I just read "Make your own neural network" book. Now I am trying to create NeuralNetwork class in Python. I use sigmoid activation function. I wrote basic code and tried to test it. But my implementation didn't work properly at all. After long debugging and comparation to code from book I found out that sigmoid of very big number is 1 because Python rounds it. I use numpy.random.rand()
to generate weights and this function returns only values from 0 to 1. After summing all products of weights and inputs I get very big number. I fixed this problem with numpy.random.normal()
function that generates random numbers from range, (-1, 1) for example. But I have some questions.
The answer to this question obviously depends on context. What it means by "good". The sigmoid activation function will result in outputs that are between 0 and 1. As such, they are standard output activations for binary classification where you want your neural network to output a number between 0 and 1 - with the output being interpreted as the probability of your input being in the specified class. However, if you are using sigmoid activation functions throughout your neural network (i.e. in intermediate layers as well), you might consider switching to RELU activation function. Historically, the sigmoid activation function was used throughout neural networks as a way to introduce non-linearity so that a neural network could do more than approximate linear functions.
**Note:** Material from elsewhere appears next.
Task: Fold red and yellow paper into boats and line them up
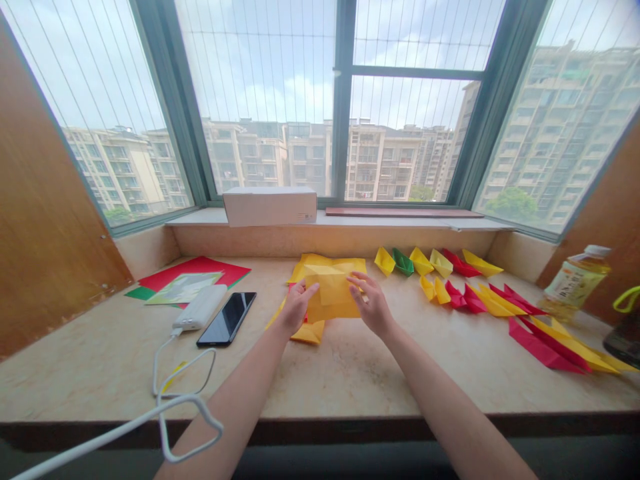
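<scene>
A yellow sheet of paper (334, 290), creased into a squarish shape with a paler middle, is held up above the ledge between my two hands. My left hand (296, 308) grips its left edge, thumb on the near face. At the right edge, my right hand (371, 303) pinches the paper with thumb and fingers. Behind it lie more yellow sheets (310, 260), partly covered. Below my left hand, a folded yellow paper piece (309, 333) rests on the ledge, with a bit of red showing beside it.
Folded paper boats (423, 261) in yellow, green and red stand in rows at the right, near a drink bottle (575, 280). At left lie a phone (227, 320), a white power bank (203, 308) with a cable, and red sheets (220, 270). A white box (270, 208) sits on the sill.
</scene>
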### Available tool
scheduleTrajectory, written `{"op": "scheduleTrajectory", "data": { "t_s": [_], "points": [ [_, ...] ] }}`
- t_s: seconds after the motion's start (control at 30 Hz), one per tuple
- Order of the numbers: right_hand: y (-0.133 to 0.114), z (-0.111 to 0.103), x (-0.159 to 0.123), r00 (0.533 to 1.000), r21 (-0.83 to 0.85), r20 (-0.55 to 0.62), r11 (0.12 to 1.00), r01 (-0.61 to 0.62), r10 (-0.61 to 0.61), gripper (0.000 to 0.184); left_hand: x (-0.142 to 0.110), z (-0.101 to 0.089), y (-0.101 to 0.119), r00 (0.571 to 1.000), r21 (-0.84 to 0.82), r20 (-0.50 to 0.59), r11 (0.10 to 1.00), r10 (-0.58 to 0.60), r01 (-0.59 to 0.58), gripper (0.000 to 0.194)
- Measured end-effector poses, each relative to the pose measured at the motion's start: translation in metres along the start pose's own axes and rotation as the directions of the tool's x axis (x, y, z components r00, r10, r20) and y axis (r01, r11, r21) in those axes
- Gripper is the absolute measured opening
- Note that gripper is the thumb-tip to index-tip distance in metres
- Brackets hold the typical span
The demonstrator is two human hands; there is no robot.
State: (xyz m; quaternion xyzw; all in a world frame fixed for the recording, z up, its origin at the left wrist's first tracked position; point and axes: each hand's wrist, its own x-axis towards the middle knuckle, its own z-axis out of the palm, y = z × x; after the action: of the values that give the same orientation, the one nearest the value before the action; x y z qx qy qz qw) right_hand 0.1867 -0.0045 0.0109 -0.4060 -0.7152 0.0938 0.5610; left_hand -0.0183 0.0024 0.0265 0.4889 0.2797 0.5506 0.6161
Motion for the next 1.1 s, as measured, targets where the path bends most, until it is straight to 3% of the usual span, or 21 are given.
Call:
{"op": "scheduleTrajectory", "data": {
  "t_s": [0.07, 0.13, 0.2, 0.27, 0.53, 0.8, 1.1],
  "points": [
    [0.007, 0.0, 0.004, 0.976, 0.148, -0.038, 0.967, -0.208, 0.216, 0.044, -0.002, 0.002, 0.0, 0.999, 0.002, 0.049, 1.0, -0.024, 0.024, 0.046],
    [0.011, -0.002, 0.006, 0.907, 0.31, 0.064, 0.855, -0.415, 0.417, 0.049, -0.005, 0.004, 0.0, 0.995, 0.01, 0.086, 0.999, -0.047, 0.046, 0.046],
    [0.012, -0.005, 0.007, 0.822, 0.397, 0.198, 0.723, -0.565, 0.533, 0.048, -0.006, 0.005, -0.001, 0.994, 0.027, 0.096, 0.998, -0.052, 0.05, 0.046],
    [0.012, -0.008, 0.007, 0.779, 0.439, 0.264, 0.648, -0.622, 0.569, 0.043, -0.005, 0.004, -0.001, 0.996, 0.046, 0.077, 0.998, -0.047, 0.044, 0.046],
    [0.007, -0.015, 0.008, 0.799, 0.471, 0.28, 0.649, -0.598, 0.533, 0.038, 0.007, -0.006, -0.009, 0.999, 0.158, -0.034, 0.987, -0.002, 0.008, 0.031],
    [0.005, -0.015, 0.009, 0.82, 0.482, 0.284, 0.666, -0.57, 0.497, 0.04, 0.01, -0.011, -0.013, 0.998, 0.142, -0.068, 0.99, 0.008, 0.002, 0.036],
    [0.004, -0.013, 0.011, 0.796, 0.503, 0.19, 0.639, -0.582, 0.575, 0.022, 0.01, -0.007, -0.008, 0.995, 0.137, -0.098, 0.99, 0.036, -0.022, 0.037]
  ]
}}
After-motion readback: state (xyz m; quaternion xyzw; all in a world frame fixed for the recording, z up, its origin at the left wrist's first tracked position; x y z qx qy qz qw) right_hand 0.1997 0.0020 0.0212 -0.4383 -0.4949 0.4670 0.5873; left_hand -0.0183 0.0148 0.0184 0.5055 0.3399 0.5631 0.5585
However, it was found that sigmoid activations suffer heavily from the vanishing gradients problem because the function is so flat far from 0. As such, nowadays, most intermediate layers will use RELU activation functions (or something even more fancy - e.g. SELU/Leaky RELU/etc.) The RELU activation function is 0 for inputs less than 0 and equals the input for inputs greater than 0. Its been found to be sufficient for introducing non-linearity into a neural network.
Generally you don't want to be in a regime where your outputs are so huge or so small that it becomes computationally unstable. One way to help fix this issue, as mentioned earlier, is to use a different activation function (e.g. RELU). Another way, and perhaps even better way, to help with this issue is by initializing the weights better with e.g. the Xavior-Glorot initialization scheme or simply initializing them to smaller values e.g. within the range [-.01,.01]. Basically, you scale the random initializations so that your outputs are in a good range of values and not some gigantic or miniscule number. You can certainly also do both.
You can use higher precision floats to make python keep more decimals around. E.g. you can use np.float64 instead of np.float32...however, this increases the computational complexity and probably isn't necessary. Most neural networks today use 32-bit floats and they work just fine. See points 1 and 2 for better alternatives to solving your problem.
This question is overly broad. I would say that the coursera course and specialization by Prof. Andrew Ng is my strongest recommendation in terms of learning neural networks.